## EXERCISE DESCRIPTION
Where the listing below reaches the line containing "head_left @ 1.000", start writing out lines exactly, and stop once the line containing "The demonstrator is" has been written.
==== GIVEN INFORMATION ====
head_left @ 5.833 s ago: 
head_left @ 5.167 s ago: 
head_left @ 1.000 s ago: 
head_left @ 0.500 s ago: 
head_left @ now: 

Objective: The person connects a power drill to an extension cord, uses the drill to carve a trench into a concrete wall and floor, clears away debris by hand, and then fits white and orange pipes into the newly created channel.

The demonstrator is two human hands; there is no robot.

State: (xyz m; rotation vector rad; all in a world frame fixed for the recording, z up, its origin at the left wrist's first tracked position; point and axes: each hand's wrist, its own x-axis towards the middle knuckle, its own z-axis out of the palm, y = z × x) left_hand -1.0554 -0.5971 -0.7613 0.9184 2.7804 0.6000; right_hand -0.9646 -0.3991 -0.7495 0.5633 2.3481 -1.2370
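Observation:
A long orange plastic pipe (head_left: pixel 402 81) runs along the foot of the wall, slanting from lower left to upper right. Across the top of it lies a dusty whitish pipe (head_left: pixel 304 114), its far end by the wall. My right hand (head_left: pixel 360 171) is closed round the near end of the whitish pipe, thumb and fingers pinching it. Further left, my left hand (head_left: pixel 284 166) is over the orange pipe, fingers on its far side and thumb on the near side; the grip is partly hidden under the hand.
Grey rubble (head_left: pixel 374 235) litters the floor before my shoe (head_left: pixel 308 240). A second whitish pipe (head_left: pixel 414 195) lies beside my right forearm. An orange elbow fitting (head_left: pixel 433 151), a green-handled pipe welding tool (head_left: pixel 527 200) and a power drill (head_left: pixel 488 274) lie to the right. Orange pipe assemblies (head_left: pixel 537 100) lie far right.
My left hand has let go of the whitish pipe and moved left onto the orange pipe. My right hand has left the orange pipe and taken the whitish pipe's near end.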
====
## RESULT
head_left @ 1.000 s ago: 
head_left @ 0.500 s ago: 
head_left @ now: 

Objective: The person connects a power drill to an extension cord, uses the drill to carve a trench into a concrete wall and floor, clears away debris by hand, and then fits white and orange pipes into the newly created channel.

The demonstrator is two human hands; there is no robot.

Work on the exercise is now finished.